SUPPLIED MATERIAL.
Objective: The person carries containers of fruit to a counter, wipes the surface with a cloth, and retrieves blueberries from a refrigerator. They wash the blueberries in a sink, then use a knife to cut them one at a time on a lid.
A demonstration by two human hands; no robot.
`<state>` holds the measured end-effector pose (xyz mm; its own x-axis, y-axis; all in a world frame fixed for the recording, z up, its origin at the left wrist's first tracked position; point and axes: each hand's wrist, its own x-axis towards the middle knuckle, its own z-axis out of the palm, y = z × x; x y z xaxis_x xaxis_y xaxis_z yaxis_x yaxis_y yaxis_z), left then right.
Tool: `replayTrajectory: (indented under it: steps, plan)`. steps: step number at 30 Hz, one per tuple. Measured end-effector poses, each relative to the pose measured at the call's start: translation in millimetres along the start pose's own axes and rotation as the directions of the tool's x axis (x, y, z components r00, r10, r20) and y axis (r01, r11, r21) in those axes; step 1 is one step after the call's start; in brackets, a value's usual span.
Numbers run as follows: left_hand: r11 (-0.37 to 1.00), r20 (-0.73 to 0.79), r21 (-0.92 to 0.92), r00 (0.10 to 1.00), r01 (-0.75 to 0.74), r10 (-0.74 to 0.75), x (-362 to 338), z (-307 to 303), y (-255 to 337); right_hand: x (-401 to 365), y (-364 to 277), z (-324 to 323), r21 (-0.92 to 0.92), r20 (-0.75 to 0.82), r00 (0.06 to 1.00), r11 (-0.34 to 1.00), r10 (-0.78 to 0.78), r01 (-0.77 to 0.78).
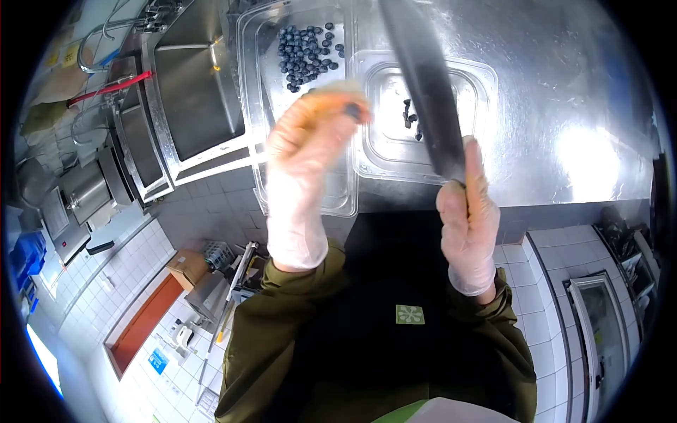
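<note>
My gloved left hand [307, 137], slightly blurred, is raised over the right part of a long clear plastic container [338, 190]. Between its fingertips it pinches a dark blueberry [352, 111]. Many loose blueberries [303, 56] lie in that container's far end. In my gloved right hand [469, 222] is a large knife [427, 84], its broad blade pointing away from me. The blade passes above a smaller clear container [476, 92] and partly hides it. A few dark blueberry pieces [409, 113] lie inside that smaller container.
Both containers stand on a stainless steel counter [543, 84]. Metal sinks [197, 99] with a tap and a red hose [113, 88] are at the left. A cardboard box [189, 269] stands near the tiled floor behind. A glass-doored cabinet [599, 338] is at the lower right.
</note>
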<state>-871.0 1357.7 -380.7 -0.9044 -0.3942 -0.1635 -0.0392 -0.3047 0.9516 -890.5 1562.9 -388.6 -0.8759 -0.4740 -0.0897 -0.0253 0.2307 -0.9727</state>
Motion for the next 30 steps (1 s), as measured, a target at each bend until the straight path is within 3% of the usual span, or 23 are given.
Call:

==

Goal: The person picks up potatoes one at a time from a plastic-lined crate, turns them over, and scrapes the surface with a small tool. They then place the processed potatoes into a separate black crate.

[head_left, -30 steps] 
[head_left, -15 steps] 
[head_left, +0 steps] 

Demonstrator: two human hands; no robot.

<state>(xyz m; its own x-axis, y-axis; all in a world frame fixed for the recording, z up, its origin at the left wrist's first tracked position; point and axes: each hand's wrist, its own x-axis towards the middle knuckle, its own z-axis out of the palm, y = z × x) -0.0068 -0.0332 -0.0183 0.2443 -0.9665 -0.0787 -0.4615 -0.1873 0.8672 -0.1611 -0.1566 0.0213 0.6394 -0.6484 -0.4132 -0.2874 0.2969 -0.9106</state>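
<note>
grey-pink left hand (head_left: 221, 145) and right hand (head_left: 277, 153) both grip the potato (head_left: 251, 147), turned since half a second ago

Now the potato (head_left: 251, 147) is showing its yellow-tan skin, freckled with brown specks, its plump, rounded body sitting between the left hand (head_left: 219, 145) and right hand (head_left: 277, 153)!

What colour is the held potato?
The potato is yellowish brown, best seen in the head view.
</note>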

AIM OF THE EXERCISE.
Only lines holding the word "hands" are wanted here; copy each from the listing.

TASK ANSWER.
A demonstration by two human hands; no robot.
Demonstrator: two human hands; no robot.

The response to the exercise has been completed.